Methods: The initial 105 eyes undergoing cataract surgery between February 2014 and April 2014 by 4 surgeons were included in this review. All patients had anterior capsulotomy and lens softening performed by the Catalys femtosecond laser prior to phacoemulsification. Some patients also had main wounds, paracentesis ports, and corneal relaxing incisions (CRI) made by the Catalys femtosecond laser. Chart reviews were performed retrospectively to determine complication rates, phacoemulsification time, refractive prediction error, visual outcomes, and overall early experience.

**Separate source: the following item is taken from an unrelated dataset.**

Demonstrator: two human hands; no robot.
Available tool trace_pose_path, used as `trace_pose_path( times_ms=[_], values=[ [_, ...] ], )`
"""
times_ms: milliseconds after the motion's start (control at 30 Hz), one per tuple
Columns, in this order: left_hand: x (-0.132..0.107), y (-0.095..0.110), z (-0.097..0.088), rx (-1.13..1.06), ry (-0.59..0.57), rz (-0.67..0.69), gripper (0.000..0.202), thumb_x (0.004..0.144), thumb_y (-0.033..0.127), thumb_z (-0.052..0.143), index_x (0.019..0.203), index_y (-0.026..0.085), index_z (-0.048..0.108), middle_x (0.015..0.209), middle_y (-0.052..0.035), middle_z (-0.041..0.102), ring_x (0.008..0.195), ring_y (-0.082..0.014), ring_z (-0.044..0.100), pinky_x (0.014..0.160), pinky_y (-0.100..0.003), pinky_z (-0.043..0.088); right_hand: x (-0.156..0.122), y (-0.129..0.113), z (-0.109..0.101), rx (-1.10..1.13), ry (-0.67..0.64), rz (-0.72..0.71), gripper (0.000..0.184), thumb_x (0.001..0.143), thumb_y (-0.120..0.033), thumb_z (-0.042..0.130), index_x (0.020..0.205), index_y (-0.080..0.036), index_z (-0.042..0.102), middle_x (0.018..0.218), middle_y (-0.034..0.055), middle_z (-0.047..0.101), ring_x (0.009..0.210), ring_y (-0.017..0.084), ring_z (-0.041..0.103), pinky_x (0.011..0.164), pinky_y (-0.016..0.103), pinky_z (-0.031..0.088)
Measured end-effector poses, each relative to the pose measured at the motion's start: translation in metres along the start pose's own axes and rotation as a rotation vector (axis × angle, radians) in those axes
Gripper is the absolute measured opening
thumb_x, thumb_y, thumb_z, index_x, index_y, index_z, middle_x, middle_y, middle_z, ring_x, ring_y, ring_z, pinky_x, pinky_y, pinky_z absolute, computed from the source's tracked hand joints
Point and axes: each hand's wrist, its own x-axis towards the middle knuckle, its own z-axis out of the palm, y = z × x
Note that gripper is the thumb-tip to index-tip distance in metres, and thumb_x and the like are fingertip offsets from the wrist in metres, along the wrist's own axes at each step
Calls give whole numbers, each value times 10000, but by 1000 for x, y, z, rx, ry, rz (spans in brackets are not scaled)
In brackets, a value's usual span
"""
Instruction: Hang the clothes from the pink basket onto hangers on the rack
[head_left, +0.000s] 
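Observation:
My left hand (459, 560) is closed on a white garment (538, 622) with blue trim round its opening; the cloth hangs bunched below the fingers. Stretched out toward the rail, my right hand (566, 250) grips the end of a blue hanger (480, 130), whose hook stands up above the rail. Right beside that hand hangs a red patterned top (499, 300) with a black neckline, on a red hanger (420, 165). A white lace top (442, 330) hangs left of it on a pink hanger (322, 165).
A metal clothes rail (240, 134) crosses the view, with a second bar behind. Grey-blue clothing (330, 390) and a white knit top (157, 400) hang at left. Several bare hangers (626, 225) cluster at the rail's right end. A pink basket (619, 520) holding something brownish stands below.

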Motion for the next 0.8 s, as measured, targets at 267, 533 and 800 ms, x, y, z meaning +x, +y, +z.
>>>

Results: One hundred five eyes were included in the review, all of which had anterior capsulotomy and lens softening. Ten (10%) had paired CRIs, 45 (43%) had single CRI, 25 (24%) had main wound creation, and one (1%) had paracentesis ports created by the Catalys femtosecond laser. Of the 105 eyes that underwent anterior capusolutomy, one eye (1%) had an anterior capsular tear, one eye (1%) had a posterior capsular tear, and three eyes (3%) had an incomplete capsulorhexis. Of the 25 eyes that had wounds created by the Catalys, five (20%) had to be manually recreated and two (8%) had to be sutured. In 77 (73%) eyes, the phacoemulsification time for the Stellaris averaged 3.2, and for the Infiniti averaged 5.6 in 27 (26%) eyes. In 97 eyes with available manifest refraction at post-op 3 weeks or longer, using the Holladay 1 formula, the refractive prediction error was +0.13 ± 0.55 D (range -1.05 to +3.36 D), the median absolute prediction error was 0.30 D, and 42.3%, 81.4%, 90.7%, and 94.8% of eyes were within 0.25 D, 0.5 D, 0.75 D, and 1.0 D of refractive prediction errors, respectively.

Conclusions: Cataract surgery with the Catalys femtosecond laser is a safe procedure with few complications. Care should be taken for anterior or posterior capsular tears, incomplete capsulorhexis, or the need to re-create the main wound.